◆ **What is required**
The full listing should be set down again without a single alteration.
*** The data ***
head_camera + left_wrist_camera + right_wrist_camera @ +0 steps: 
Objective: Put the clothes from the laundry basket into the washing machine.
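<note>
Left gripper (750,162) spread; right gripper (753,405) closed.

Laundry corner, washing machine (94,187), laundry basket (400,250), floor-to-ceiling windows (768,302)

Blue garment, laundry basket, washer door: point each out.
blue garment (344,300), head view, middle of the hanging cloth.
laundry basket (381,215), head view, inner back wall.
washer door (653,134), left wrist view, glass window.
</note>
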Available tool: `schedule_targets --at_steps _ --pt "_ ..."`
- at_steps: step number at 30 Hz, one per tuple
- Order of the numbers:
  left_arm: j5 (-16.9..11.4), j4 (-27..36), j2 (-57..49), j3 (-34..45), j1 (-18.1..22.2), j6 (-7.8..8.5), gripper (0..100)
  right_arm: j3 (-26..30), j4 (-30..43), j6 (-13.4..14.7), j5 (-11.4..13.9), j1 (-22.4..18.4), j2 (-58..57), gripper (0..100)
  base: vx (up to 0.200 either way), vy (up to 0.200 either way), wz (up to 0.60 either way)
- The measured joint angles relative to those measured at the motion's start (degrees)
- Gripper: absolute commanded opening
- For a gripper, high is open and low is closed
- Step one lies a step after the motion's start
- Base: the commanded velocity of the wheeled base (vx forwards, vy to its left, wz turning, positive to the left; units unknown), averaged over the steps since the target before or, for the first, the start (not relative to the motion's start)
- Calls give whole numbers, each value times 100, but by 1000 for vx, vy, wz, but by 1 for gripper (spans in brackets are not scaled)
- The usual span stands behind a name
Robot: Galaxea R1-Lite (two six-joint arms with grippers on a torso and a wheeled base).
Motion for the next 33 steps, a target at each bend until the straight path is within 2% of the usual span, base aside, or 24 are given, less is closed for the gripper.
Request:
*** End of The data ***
◆ **Answer box**
head_camera + left_wrist_camera + right_wrist_camera @ +0 steps: 
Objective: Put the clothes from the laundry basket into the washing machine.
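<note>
Left gripper (750,162) spread; right gripper (753,405) closed.

Laundry corner, washing machine (94,187), laundry basket (400,250), floor-to-ceiling windows (768,302)

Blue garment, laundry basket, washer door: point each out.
blue garment (344,300), head view, middle of the hanging cloth.
laundry basket (381,215), head view, inner back wall.
washer door (653,134), left wrist view, glass window.
</note>
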Available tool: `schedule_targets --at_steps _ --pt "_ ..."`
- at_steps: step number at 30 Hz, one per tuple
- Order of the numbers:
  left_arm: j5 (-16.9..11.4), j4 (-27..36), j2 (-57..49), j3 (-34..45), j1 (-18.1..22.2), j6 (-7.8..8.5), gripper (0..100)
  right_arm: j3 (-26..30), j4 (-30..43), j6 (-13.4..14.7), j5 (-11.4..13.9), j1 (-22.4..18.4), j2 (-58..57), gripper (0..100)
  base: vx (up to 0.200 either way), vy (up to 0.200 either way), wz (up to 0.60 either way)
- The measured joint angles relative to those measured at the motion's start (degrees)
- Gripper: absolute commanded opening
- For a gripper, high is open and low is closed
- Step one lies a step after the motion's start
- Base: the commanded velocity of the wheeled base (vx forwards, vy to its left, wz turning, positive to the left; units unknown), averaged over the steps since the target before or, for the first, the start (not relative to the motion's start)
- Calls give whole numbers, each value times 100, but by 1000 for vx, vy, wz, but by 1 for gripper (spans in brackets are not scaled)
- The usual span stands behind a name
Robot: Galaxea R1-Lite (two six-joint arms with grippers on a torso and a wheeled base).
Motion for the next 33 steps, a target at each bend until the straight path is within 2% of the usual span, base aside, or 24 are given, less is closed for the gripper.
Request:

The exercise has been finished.